* [PROBLEM DETAILS]:
Only the lines from the one with "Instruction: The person" through the end of the material below belong in the reply; transcribe them exactly.

* [DATA BELOW]:
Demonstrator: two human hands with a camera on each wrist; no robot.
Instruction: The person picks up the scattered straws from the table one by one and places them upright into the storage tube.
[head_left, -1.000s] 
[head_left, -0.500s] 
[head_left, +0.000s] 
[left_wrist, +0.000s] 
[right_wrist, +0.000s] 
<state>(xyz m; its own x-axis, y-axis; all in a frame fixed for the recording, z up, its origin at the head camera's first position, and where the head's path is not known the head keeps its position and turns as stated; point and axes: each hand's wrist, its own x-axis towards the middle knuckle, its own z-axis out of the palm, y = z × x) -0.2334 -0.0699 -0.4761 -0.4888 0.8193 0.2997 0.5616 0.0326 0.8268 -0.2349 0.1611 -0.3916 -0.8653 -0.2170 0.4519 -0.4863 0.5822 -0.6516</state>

* [ANSWER BOX]:
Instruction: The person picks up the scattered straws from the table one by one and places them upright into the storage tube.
[head_left, -1.000s] 
[head_left, -0.500s] 
[head_left, +0.000s] 
[left_wrist, +0.000s] 
[right_wrist, +0.000s] 
<state>(xyz m; its own x-axis, y-axis; all in a frame fixed for the recording, z up, its origin at the head camera's first position, and where the head's path is not known the head keeps its position and turns as stated; point and axes: each hand's wrist, its own x-axis towards the middle knuckle, its own z-axis out of the palm, y = z × x) -0.2334 -0.0699 -0.4761 -0.4888 0.8193 0.2997 0.5616 0.0326 0.8268 -0.2349 0.1611 -0.3916 -0.8653 -0.2170 0.4519 -0.4863 0.5822 -0.6516</state>

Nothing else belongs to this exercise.